Using an in-vivo CAM assay, antiangiogenic action of AgNCs was evaluated. The present study used the freshly fertilized chicken eggs procured from Kegg Farms Private Limited, Gurgaon, India. Briefly, eggs were cleaned gently with 70% ethanol and incubated for 8 days at 37 °C in 85% humidity. A hypodermic needle was used to puncture a tiny hole in the shell for concealing the air sac. Candling was used to locate a second hole on the wide side of the egg, directly above the vascular region of the embryonic membrane. By injecting negative pressure via the first hole, a fake air sac was formed underneath the second hole, allowing the CAM to detach from the shell. Using sterile forceps and scissors, a window of approximately 1.0 cm2 was cut into the shell above the detached CAM on day 9. Thereafter, 12.5, 50 and 200 μg/egg of AgAPE (Sox) and AgAPE (Mac), while 300 µg/egg of standard (5-Flourouracil) were loaded onto a sterile filter paper disc. AgNC-treated and untreated discs were placed aseptically on growing CAMs. The treated CAM samples were placed back in the incubator after windows were sealed with sterile parafilm. Angiogenesis along the filter paper disc was photographed using iPhone 13 (Apple inc., USA) camera after 48 h of incubation at 37 °C69. At least 3 eggs were used per sample, and the experiment was repeated 3 times.

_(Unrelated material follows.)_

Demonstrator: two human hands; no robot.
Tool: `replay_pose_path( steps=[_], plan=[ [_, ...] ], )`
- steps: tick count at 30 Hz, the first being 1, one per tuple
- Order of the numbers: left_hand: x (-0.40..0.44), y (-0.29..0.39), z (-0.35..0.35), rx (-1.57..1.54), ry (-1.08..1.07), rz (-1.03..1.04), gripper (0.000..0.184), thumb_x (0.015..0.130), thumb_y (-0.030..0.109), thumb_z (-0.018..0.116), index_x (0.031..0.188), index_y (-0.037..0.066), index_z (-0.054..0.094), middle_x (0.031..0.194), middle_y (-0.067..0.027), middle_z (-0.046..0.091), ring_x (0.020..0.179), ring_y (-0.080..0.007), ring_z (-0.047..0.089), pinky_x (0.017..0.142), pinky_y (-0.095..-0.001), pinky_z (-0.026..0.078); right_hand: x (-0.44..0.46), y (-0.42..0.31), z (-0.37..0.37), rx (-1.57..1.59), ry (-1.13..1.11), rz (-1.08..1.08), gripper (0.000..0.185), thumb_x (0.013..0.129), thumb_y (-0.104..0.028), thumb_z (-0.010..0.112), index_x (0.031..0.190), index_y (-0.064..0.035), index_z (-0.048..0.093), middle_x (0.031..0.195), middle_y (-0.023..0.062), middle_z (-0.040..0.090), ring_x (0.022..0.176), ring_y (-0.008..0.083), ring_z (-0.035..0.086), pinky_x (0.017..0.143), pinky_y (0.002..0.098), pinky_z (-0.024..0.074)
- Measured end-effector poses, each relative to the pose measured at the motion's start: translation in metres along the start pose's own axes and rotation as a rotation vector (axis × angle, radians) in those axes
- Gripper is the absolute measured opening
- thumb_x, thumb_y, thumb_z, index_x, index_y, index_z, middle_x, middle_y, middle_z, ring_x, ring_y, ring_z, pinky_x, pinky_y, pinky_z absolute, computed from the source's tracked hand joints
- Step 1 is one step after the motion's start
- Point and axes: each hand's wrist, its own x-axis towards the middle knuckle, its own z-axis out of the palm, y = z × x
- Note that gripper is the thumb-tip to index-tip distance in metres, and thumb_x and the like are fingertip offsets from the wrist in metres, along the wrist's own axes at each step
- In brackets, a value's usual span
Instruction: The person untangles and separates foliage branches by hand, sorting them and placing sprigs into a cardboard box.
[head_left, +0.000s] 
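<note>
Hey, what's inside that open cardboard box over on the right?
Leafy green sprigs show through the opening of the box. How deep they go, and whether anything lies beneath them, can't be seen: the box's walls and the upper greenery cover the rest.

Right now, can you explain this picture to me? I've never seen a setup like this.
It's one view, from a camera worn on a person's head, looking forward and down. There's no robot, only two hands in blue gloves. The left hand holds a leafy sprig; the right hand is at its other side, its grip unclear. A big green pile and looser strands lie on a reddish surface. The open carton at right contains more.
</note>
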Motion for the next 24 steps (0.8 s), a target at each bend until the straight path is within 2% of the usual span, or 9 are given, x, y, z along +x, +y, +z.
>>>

Digital images of the CAM sections were collected using an iPhone 13 (Apple inc.) camera. The images were then analyzed using ImageJ software. The area of vessels contained in the CAM system was measured for each sample. The resulting antiangiogenetic activity was represented as the percentage inhibition of angiogenesis as compared to the vehicle control (water) for each set of samples.

Statistical analysis

The statistical results from three independent experiments were reported as mean ± standard deviation (SD). One-way analysis of variance (ANOVA) and the Tukey's multiple comparisons test were performed for the statistical analysis. A value of p ≤ 0.05 in the statistical analysis was considered as significant. GraphPad Prism version 8.0.2 was used to perform all the statistical analyses.